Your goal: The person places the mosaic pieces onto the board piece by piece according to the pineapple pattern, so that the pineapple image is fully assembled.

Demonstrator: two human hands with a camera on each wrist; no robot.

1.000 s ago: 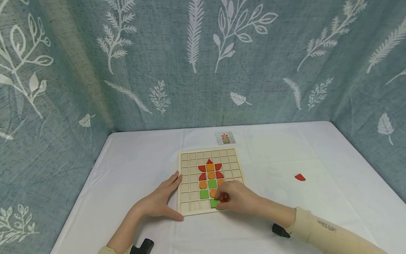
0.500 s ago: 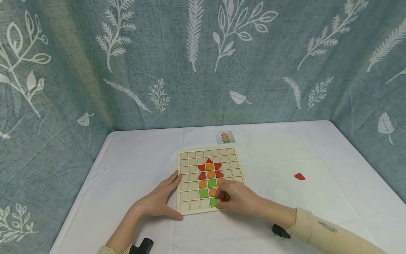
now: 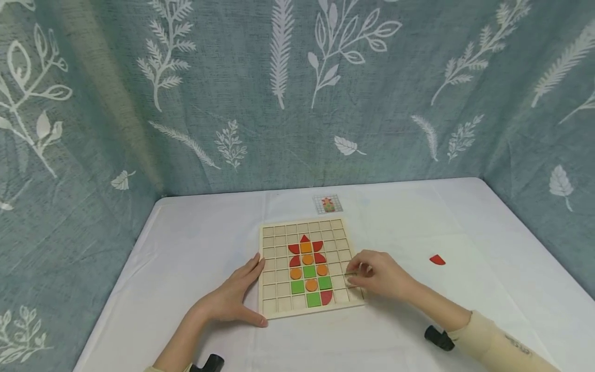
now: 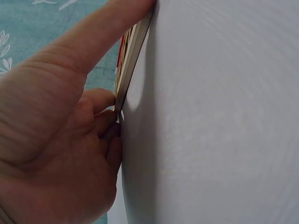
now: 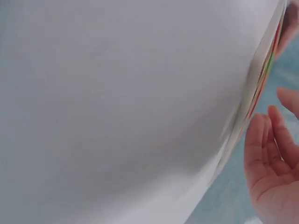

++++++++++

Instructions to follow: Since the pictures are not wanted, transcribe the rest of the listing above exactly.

Answer box:
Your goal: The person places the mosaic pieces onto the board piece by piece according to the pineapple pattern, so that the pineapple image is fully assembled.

Demonstrator: two human hands with a camera on each wrist; no robot.

1.000 s ago: 
0.500 s ago: 
now: 
now: 
now: 

For this exercise, nothing further remains to be done.